Here is the matrix for the original data set:

After biclustering, the rows and columns of the data matrix may be reordered to show the assignment of guests and albums to rooms:

Although not everyone will enjoy every album, this solution ensures that most guests will enjoy most albums.

## Conclusion

This article introduced biclustering through a contrived example, but these methods is not limited to throwing great parties. Any data that can be represented as a matrix is amenable to biclustering. It is a popular technique for analyzing gene expression data from microarray experiments. It has also been applied to recommendation systems, market research, databases, financial data, and agricultural data, as well as many other problems.

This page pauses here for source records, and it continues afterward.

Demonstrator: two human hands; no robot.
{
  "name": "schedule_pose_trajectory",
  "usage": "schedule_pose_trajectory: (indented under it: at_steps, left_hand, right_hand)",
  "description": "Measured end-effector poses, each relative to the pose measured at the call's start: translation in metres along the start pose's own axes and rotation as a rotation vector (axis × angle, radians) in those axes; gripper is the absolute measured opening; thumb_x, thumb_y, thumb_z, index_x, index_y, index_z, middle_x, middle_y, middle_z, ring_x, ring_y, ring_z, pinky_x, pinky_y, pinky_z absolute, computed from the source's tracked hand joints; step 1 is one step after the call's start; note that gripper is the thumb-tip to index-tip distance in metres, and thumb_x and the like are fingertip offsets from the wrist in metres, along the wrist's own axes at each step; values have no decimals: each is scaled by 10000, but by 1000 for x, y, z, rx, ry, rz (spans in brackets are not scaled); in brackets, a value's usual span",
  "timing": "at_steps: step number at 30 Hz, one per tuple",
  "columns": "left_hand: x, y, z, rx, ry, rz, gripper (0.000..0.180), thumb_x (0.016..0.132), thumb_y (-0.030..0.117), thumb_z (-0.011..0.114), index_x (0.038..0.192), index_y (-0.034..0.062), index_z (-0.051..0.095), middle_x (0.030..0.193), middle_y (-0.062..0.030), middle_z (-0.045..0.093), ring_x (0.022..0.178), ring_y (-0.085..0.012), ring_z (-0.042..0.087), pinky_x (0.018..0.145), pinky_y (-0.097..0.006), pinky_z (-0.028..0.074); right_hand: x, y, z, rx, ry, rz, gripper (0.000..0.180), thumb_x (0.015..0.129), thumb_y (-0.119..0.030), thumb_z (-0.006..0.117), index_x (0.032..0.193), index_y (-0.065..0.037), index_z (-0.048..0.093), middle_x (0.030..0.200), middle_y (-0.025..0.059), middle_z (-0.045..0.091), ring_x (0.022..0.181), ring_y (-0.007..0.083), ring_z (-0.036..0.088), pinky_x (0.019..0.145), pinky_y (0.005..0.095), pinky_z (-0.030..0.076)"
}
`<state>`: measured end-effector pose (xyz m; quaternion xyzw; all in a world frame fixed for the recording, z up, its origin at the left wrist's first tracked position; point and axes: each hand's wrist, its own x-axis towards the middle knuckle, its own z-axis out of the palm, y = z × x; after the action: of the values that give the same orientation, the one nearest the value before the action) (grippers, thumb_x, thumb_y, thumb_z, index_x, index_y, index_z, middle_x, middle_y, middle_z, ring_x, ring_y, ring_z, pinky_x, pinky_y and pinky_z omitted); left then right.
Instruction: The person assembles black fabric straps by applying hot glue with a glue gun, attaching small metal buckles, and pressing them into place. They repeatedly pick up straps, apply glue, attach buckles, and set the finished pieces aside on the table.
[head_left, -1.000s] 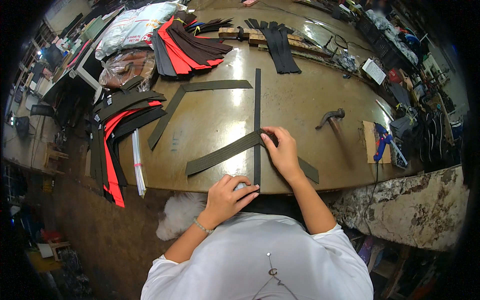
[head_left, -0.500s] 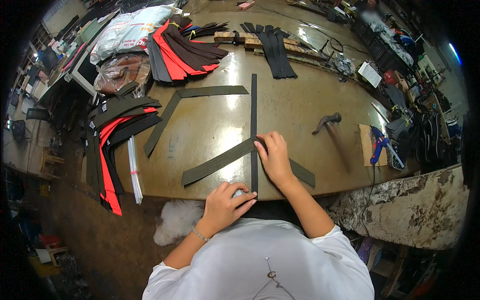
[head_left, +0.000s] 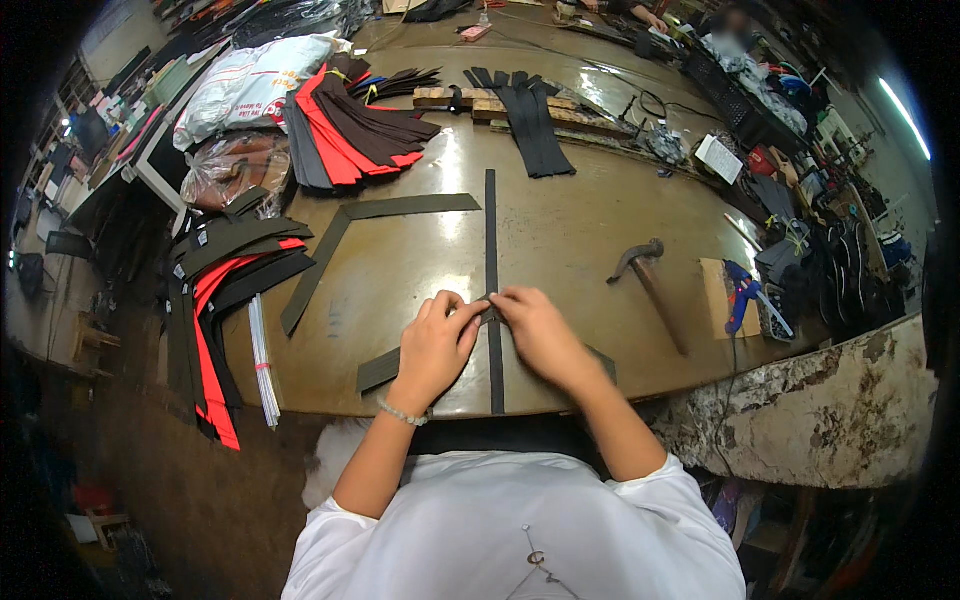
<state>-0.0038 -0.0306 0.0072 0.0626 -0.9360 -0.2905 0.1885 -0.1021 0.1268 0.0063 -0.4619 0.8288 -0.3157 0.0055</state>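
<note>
Glossy brown tabletop point(head_left: 560, 225) bears our bent olive strip point(head_left: 378, 371), near the front edge, its ends showing either side of a narrow black strip point(head_left: 491, 230). Our left hand point(head_left: 436, 345) and right hand point(head_left: 540, 335) meet over its hidden middle, fingers drawn close together; whether they grip it, we cannot tell. Light, even pressure seems best, keeping the black strip straight. Outward lie a matte angled strip point(head_left: 400, 206) and a curved-headed hammer point(head_left: 664, 310).
</note>
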Motion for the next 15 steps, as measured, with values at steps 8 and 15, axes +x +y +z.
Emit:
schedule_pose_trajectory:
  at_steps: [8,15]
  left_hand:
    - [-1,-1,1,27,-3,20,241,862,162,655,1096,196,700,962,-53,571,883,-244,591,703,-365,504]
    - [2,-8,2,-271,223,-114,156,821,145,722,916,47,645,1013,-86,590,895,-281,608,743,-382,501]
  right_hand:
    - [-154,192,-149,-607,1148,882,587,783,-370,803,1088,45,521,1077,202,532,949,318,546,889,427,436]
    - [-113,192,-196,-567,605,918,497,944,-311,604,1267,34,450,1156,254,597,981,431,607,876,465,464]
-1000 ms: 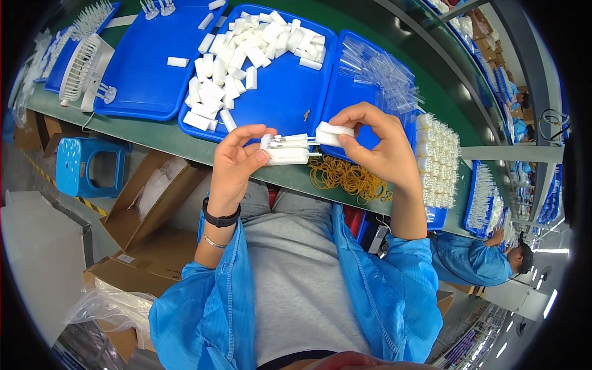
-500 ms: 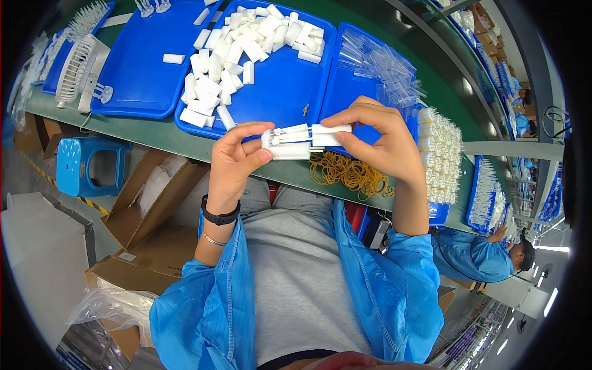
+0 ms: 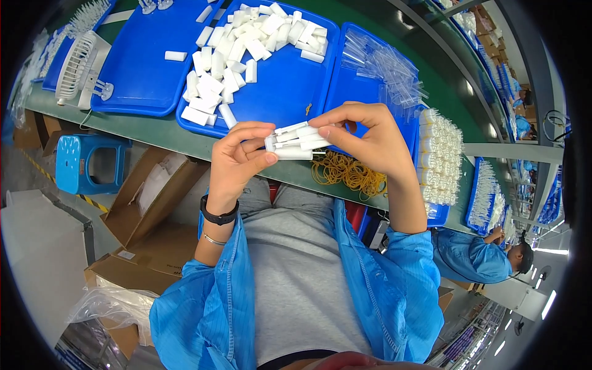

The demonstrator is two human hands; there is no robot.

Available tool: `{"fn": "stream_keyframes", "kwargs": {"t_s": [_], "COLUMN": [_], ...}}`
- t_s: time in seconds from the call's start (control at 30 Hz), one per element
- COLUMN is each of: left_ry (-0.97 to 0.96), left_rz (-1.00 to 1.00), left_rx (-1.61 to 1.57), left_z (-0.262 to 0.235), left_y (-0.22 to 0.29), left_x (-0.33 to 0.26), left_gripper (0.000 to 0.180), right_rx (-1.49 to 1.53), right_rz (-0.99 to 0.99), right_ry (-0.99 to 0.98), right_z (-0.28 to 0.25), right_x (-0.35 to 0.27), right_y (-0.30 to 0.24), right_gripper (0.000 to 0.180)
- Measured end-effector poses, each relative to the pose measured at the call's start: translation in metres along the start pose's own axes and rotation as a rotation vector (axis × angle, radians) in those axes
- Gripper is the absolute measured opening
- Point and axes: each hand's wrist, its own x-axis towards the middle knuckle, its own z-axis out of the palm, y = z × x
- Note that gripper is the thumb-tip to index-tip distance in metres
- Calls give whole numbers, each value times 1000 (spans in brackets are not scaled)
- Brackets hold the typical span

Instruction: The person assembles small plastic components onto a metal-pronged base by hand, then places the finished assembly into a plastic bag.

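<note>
My left hand (image 3: 237, 154) pinches the round base of a white pronged plastic part (image 3: 269, 143), held sideways above the table's front edge. White block-like sleeves (image 3: 295, 155) sit around its thin prongs. My right hand (image 3: 373, 132) closes its thumb and fingers on a white sleeve (image 3: 313, 142) at the prongs' right end; the fingers partly hide it. Beneath the right hand lies a heap of yellow rubber bands (image 3: 348, 174). Just beyond both hands, a blue tray (image 3: 280, 92) carries a pile of white sleeves (image 3: 237, 52).
Clear plastic strips (image 3: 391, 74) fill a tray at right, beside stacked white pronged parts (image 3: 439, 157). At left stand a small white fan (image 3: 75, 69) and another blue tray (image 3: 142, 74). A blue stool (image 3: 77, 163) and cardboard boxes (image 3: 132, 200) are below. A co-worker (image 3: 475, 256) sits right.
My right hand has shifted left, bringing its white sleeve further over the prongs, closer to the base. My left hand has barely moved.
</note>
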Motion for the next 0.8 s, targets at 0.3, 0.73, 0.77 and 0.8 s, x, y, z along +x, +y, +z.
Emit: {"fn": "stream_keyframes", "kwargs": {"t_s": [0.3,0.73,0.77,0.8], "left_ry": [22,-107,-114,-114], "left_rz": [-17,-4,-5,-5], "left_rx": [-73,-42,-43,-44], "left_z": [-5,1,1,1], "left_y": [-1,-5,-5,-6], "left_x": [-1,-1,-1,-1], "left_gripper": [37,39,39,39], "right_rx": [87,-251,-268,-285], "right_rz": [-42,-322,-306,-291], "right_ry": [-113,-25,-41,-58], "right_z": [-1,16,16,17], "right_x": [-6,-7,-6,-5], "right_y": [-4,-4,-5,-6], "right_gripper": [24,29,29,28]}}
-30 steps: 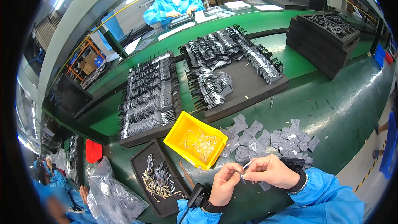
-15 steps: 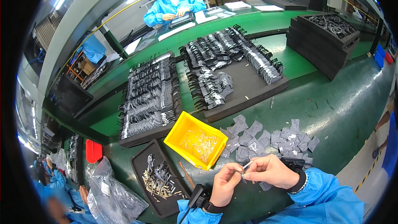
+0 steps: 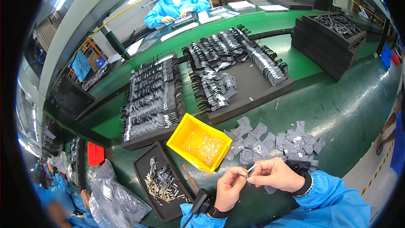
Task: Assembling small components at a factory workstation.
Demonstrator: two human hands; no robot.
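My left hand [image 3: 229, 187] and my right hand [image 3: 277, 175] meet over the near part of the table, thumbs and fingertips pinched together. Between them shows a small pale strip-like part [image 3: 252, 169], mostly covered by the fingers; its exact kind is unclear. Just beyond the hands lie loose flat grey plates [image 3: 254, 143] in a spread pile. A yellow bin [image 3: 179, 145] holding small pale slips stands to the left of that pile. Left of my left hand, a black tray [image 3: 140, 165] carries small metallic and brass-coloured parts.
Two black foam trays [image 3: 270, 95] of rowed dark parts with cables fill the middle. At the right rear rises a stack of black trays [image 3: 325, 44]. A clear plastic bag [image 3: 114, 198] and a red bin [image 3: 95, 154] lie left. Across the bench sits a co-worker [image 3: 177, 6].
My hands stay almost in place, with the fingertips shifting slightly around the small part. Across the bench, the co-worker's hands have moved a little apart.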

These diverse problems require more sophisticated algorithms than Bob’s party planning algorithm. His algorithm only works for binary data and assigns each row and each column to exactly one cluster. However, many other types of bicluster structures have been proposed. Those interested in a more detailed overview of the field may be interested in the surveys [4, 5, 6].

In the following weeks I will introduce some popular biclustering algorithms as I implement them. The next posts will cover spectral biclustering.

## References

[1] Jain, A. K., Murty, M. N., & Flynn, P. J. (1999). Data clustering: a review. *ACM computing surveys (CSUR)*, 31(3), 264-323.

[2] Berkhin, P. (2006). A survey of clustering data mining techniques. In *Grouping multidimensional data* (pp. 25-71). Springer Berlin Heidelberg.

[3] Jain, A. K. (2010). Data clustering: 50 years beyond K-means. *Pattern Recognition Letters*, 31(8), 651-666.

[4] Tanay, A., Sharan, R., & Shamir, R. (2005). Biclustering
algorithms: A survey. *Handbook of computational molecular biology*, 9, 26-1.

[5] Madeira, S. C., & Oliveira, A. L. (2004). Biclustering algorithms for biological data analysis: a survey. *Computational Biology and Bioinformatics, IEEE/ACM Transactions on*, 1(1), 24-45.

[6] Busygin, S., Prokopyev, O., & Pardalos, P. M. (2008). Biclustering in data mining. *Computers & Operations Research*, 35(9), 2964-2987.